Moving into an independent senior living community can be one of the most rewarding choices you’ll ever make. Still, it can also be highly stressful and overwhelming, especially if you’re moving to a new city or have medical needs that require special attention. Fortunately, there are steps you can take to make the transition into your new home as seamless as possible, and we’ve put together this list of the top tips and tricks to guide you through the process of moving into an independent senior living community.
Find a Senior Living Community Where You’d Like to Live
Think carefully about your preferences and priorities. You might be a big fan of modern amenities or prefer a small homelike setting. You may want to be near your family or have easy access to public transportation. Just don’t make any final decisions too quickly; give yourself time to shop around. Before long, you’ll have a shortlist of potential senior living communities that suit all your needs—and one that will feel like home.
Discover Assisted Living’s Mission and Purpose
Take a tour of each community you are considering. Ask questions, and be sure to talk with residents if they are willing to share their experiences. It’s important that you find a place where your loved one feels comfortable, safe, and respected as an individual who will also have access to all of his or her own independence.
Research Any Special Needs
If your loved one has special needs, investigate whether any of these can be met at specific senior living communities. You might also consider taking a look at assisted living, which can provide extra help for individuals who need it but may not require full-time care from a medical professional.
Look at Community Cleanliness
Not all living communities are created equal. When you tour a community, you’ll want to pay special attention to cleanliness. Don’t be afraid to ask questions about each community’s policies, services, and procedures; in some cases, you may have to do a little research on your own. Factors like flooring, doorways, and walls will tell you a lot about how things are cleaned and maintained over time. Larger communities tend to clean better than smaller ones because they have more team members on-hand—and larger communities are typically older with more established maintenance practices.
Friendliness of Caregivers
If you’re moving into a senior living community and plan to continue working, it’s worth doing some research on whether or not employees are friendly.

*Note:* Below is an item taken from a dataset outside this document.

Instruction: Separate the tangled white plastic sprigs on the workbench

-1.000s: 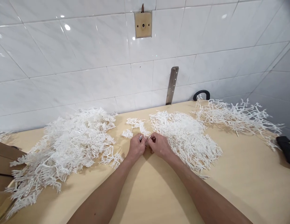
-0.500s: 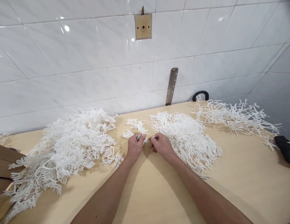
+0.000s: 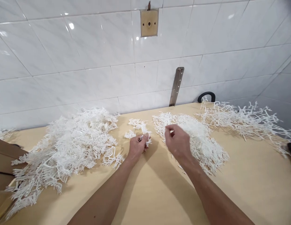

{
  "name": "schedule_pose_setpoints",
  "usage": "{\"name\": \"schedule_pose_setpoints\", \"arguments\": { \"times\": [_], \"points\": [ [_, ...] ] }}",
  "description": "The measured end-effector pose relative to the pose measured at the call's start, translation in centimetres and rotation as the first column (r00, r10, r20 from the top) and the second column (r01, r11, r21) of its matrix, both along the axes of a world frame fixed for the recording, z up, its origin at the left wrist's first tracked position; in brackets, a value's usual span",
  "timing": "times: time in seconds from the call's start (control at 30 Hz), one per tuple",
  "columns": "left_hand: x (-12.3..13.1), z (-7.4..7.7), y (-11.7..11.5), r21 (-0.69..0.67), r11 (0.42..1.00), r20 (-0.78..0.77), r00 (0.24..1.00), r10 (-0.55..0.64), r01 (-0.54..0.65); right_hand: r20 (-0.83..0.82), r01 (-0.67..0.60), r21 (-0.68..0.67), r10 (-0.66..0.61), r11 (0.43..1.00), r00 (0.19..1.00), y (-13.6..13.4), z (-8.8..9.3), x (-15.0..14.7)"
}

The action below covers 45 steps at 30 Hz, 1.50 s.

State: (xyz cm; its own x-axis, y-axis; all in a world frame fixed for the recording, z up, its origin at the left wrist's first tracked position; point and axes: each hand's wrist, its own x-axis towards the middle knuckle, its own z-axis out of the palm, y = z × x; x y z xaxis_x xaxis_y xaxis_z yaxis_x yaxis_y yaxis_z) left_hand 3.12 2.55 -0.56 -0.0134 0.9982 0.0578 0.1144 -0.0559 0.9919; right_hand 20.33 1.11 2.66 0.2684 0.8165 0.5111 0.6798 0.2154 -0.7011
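My left hand (image 3: 137,146) is closed, pinching a small white branched plastic piece (image 3: 148,142) whose thin tips poke out past the thumb. My right hand (image 3: 178,142) hovers by the left side of a pile of short white plastic sprigs (image 3: 203,147), its thumb and forefinger curled together. Anything inside those fingers is hidden. Just beyond my left hand lie a few loose white sprigs (image 3: 136,123). To the left spreads a large heap of white branched plastic pieces (image 3: 75,143).
At the right lie bare white branching stems (image 3: 246,120), with a black curved handle (image 3: 206,95) behind them. A metal strip (image 3: 176,87) leans on the tiled wall (image 3: 89,47). A brown box (image 3: 7,159) stands at the left edge of the wooden table (image 3: 154,200).
My right hand has moved right, away from my left hand, to the middle pile. My left hand keeps its hold on the white piece. The view has shifted slightly.
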Motion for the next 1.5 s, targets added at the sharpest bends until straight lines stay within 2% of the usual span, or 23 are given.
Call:
{"name": "schedule_pose_setpoints", "arguments": {
  "times": [0.03, 0.1, 0.23, 0.37, 0.57, 0.83, 1.0, 1.13, 1.33, 1.43, 1.5],
  "points": [
    [0.0, 0.0, 0.0, 0.017, 1.0, -0.006, 1.0, 0.003, -0.003, -0.029, -0.104, -0.094, 0.102, 0.99, 0.994, -0.2, -0.2, -0.8],
    [0.0, -0.1, 0.1, 0.036, 0.999, -0.012, 1.0, 0.003, -0.003, -0.068, -0.213, -0.245, 0.202, 0.946, 0.977, -0.3, -0.6, -2.0],
    [0.1, -0.2, 0.2, 0.046, 0.999, -0.011, 1.0, -0.021, 0.021, -0.202, -0.295, -0.397, 0.23, 0.869, 0.952, -0.2, -1.7, -2.9],
    [0.1, -0.3, 0.2, 0.053, 0.998, -0.026, 0.999, -0.037, 0.038, -0.336, -0.351, -0.395, 0.222, 0.849, 0.915, 0.1, -2.5, -2.9],
    [0.1, -0.3, 0.2, 0.039, 0.999, -0.041, 0.999, -0.032, 0.034, -0.427, -0.382, -0.362, 0.213, 0.85, 0.879, 0.3, -2.5, -2.9],
    [0.1, -0.3, 0.2, 0.015, 1.0, -0.063, 0.998, -0.017, 0.018, -0.542, -0.552, -0.331, 0.325, 0.765, 0.775, 0.7, -3.5, -2.4],
    [0.0, -0.2, 0.0, 0.023, 0.998, -0.103, 0.993, -0.059, 0.061, -0.523, -0.523, -0.34, 0.305, 0.782, 0.796, 1.0, -3.9, -2.3],
    [0.0, -0.5, 0.1, 0.052, 0.998, -0.192, 0.981, -0.031, 0.042, -0.464, -0.485, -0.396, 0.286, 0.78, 0.838, 1.0, -3.8, -2.3],
    [0.5, -1.1, 0.0, 0.296, 0.955, -0.457, 0.878, 0.141, 0.0, -0.306, -0.355, -0.482, 0.226, 0.801, 0.925, 0.6, -3.2, -3.1],
    [0.6, -1.2, -0.1, 0.322, 0.947, -0.474, 0.865, 0.167, -0.007, -0.265, -0.271, -0.477, 0.157, 0.836, 0.951, 0.7, -3.3, -3.4],
    [0.4, -1.0, -0.1, 0.28, 0.96, -0.422, 0.895, 0.144, -0.023, -0.289, -0.249, -0.479, 0.117, 0.842, 0.95, 0.9, -3.6, -3.3]
  ]
}}
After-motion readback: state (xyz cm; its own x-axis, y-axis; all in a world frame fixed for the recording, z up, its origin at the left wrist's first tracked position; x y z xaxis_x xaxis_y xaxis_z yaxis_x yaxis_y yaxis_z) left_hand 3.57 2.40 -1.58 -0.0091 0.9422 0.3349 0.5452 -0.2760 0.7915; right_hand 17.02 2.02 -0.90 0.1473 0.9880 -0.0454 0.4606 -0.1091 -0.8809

Obviously, you want people willing to help you with your daily needs and adjust their schedules to accommodate your fluctuating physical abilities. However, there will also be times when it may be necessary for you to take a break from work in order to recuperate. If your needs aren’t met with understanding caretakers, then it may be time to find another place that better fits your preferences.
Learn What Assisted Living Communities Have to Offer
They come in a wide variety of types. You might want to choose one that offers memory care services. This is a type of assisted living community that can deal with people who have Alzheimer’s or dementia, and it is more costly than regular communities. Some living communities are tailored toward people with disabilities, and they’re called adult family homes. When you select a community to move into, it helps if you know what type of service they offer beforehand, as it may help you make your final decision regarding where to live.

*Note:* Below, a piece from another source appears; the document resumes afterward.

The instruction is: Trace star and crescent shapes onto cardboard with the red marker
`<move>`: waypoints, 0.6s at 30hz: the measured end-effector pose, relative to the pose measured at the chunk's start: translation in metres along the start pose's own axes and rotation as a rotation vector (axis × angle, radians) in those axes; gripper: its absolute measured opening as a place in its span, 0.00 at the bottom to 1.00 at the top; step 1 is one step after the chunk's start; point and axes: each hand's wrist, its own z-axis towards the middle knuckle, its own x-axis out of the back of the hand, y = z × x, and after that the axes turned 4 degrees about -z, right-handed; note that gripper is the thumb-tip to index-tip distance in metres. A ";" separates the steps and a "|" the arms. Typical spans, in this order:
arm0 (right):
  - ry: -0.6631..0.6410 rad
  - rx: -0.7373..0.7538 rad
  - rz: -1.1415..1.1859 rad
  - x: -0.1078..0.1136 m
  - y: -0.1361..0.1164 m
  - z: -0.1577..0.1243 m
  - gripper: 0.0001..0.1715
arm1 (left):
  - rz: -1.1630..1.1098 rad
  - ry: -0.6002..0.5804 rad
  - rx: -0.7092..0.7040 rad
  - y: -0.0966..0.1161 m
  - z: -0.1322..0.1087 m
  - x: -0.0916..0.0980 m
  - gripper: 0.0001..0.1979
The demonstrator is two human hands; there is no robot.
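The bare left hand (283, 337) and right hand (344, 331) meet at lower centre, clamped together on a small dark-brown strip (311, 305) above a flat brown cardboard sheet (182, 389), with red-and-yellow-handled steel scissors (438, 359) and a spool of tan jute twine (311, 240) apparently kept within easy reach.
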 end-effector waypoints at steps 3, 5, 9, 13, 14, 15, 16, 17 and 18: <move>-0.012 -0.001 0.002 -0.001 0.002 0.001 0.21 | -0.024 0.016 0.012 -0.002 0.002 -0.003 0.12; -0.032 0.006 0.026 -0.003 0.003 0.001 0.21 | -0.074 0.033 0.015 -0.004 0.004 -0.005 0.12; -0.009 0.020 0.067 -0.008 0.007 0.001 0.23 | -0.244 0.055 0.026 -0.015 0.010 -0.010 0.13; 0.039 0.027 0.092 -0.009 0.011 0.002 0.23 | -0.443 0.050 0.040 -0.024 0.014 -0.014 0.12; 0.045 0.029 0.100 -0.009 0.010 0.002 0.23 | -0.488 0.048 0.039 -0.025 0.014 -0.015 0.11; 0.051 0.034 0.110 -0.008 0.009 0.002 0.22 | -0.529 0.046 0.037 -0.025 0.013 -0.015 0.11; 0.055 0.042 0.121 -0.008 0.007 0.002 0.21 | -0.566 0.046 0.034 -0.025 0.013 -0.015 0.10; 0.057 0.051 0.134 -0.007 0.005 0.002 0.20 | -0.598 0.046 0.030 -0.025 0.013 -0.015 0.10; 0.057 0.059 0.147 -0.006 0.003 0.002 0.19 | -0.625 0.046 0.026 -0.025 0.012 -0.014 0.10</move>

Find Out What Assisted Living Options Are Available
There are several different types of senior living communities to consider when moving in. These include independent living communities, which are made up of low-maintenance apartments for Golden-age adults without 24-hour supervision. There’s also assisted living, which can come with perks like housekeeping, restaurant meals, and daily exercise classes. If you don’t mind putting your personal needs into someone else’s hands, there are memory care options that specialize in caring for people with Alzheimer’s disease or other conditions that cause dementia. Then there are congregate residences, which provide a mix of independent and assisted living services to individuals who want to live on their own but require help from time to time with everyday tasks such as cooking and cleaning.